Henry managed to pull one arm free and clattered his open hand across Bartle’s face, but the man simply flicked the pathetic blow off with contempt and continued to hold Henry down, then sat upright, straddling Henry, moving himself up Henry’s body, pinning his shoulders to the cold floor; then, adjusting himself, he carefully wrapped the fat fingers of his left hand around Henry’s throat. He dug his calloused-tipped fingers in, rooting for the windpipe, which Henry was certain would be ripped out.
Henry’s eyes bulged, and his tongue started to swell. Bartle squeezed slowly, looking down, starting to laugh.
Then – abruptly – the laugh stopped. Bartle went rigid. His whole body jerked upright. His expression turned to one of horror. His mouth contorted, and he heaved up a mouthful of blood and screamed silently, before pitching heavily on to Henry, crushing him w
ith his weight.
Laura Marshall stood behind him. She was a thin, wasted figure, her eyes sunk deep into their sockets, her frame withered and weak.
But she had found enough strength in her to plunge the knife that Henry had dropped deep into Bartle’s back, just by his left shoulder blade and into his chest cavity, driving the full length of it in.
She stood back, horror-struck, as Henry disentangled himself and pushed Bartle off him at the same moment Rik Dean and Jake Niven ran into the abattoir.
The man watched the house, not caring how long this would take. He saw the police Land Rover pull up outside, saw Jake Niven get out and go around to the passenger side and help out his daughter. He carried her in his arms towards the front door, which opened, and Anna Niven rushed out, their son Danny behind her.

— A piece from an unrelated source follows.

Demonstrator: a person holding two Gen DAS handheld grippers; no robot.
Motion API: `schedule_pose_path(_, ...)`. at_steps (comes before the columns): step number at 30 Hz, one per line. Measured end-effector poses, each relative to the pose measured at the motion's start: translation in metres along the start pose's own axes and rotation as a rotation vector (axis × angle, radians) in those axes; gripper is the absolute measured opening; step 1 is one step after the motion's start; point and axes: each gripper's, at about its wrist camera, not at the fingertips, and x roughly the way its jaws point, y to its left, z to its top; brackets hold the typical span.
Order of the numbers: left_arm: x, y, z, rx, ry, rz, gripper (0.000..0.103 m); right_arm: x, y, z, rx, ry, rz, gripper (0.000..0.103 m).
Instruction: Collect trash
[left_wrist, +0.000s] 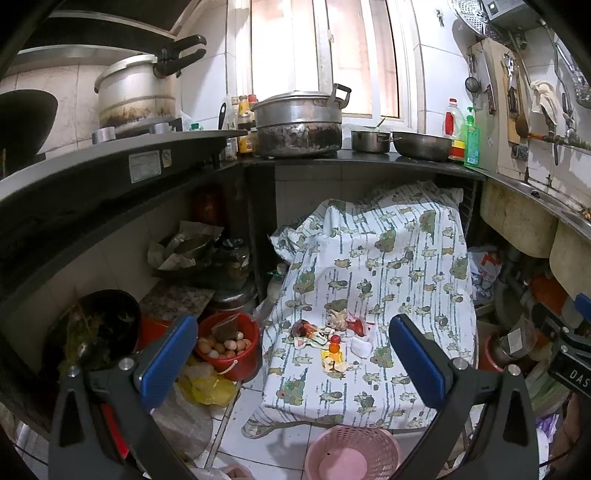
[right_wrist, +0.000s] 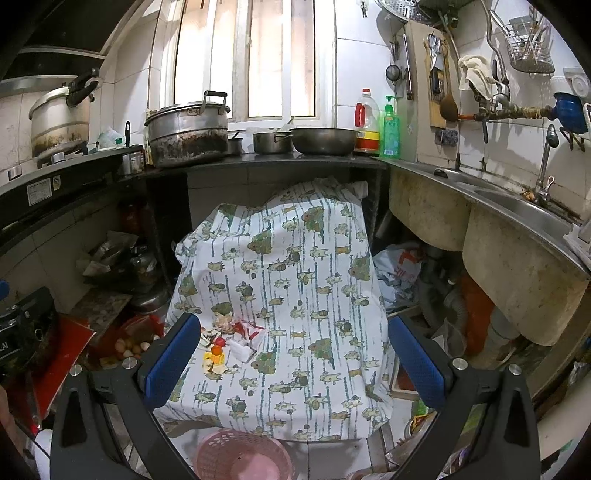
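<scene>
Left gripper (left_wrist: 293, 363) fingers spread wide, blue pads (left_wrist: 168, 360) empty, nothing between them. Right gripper (right_wrist: 293, 360) same: spread wide, holding nothing. Both hang above a low surface draped in a patterned cloth (left_wrist: 399, 266) with green animal print. Trash pile (left_wrist: 332, 341) lies on the cloth toward its near left part: crumpled wrappers, red scraps, a small orange-and-red round piece, white tissue bits. In the left wrist view the pile sits between the fingers; in the right wrist view the same pile (right_wrist: 231, 345) sits just beside the left finger, partly cut off by it. Pink basket (left_wrist: 352, 452) on the tiled floor at the cloth's near edge, seen in both views (right_wrist: 242, 456). Only the left view shows clearly the red bucket (left_wrist: 231, 347) of eggs left of the cloth, and a yellow bag (left_wrist: 212, 389) beside it; the right view catches just a few eggs. Right view alone shows the sink (right_wrist: 517, 206) and tap (right_wrist: 546, 158) on the right counter. Left view catches the other gripper's body at right edge. Big pot (left_wrist: 299, 123) on back counter, green bottle (right_wrist: 390, 129) near the corner.
</scene>
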Motion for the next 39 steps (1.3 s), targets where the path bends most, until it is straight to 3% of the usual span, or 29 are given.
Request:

As a family they entered the house.
‘How very touching,’ the man whispered cynically to himself. He did not know for sure what was going on, but that did not matter.
A couple of minutes later, the door opened again, and Jake came out and got back into the Land Rover, reversed off the drive and sped off. The man watched, not too concerned, because Jake would be coming back sooner or later.
The man got slowly out of his car and walked up to the front of the house, knocked gently on the door. It opened after a few seconds. Anna Niven stood there, drying her eyes, clearly having some sort of hyper-emotional time.
‘Yes?’ she said.
‘Mrs Niven?’
‘Yes.’
The man put a finger to his pursed lips and said, ‘Shh. My name is Arlow Worthington … You might know of my brother, Fraser Worthington.’ He then drove his fist into Anna’s face.
EIGHTEEN
‘There.’
The nurse took a step back and proudly surveyed her handiwork: Henry Christie’s head.
She had done all the dirty work on the deep gash caused by the crowbar. She had shaved his head and cleaned it carefully, making the patient wince and gasp as she dabbed and swabbed, causing him to go, ‘Ooh, ooh, ooh’ (in a slightly disconnected thought, Henry reminded himself of the ‘monkey’ joke, the one about a chimp getting into a hot bath); then she gently eased each side of the wound together and began the painful process of stitching him up, because it had been medically decided that butterfly strips would not be strong enough to hold it together.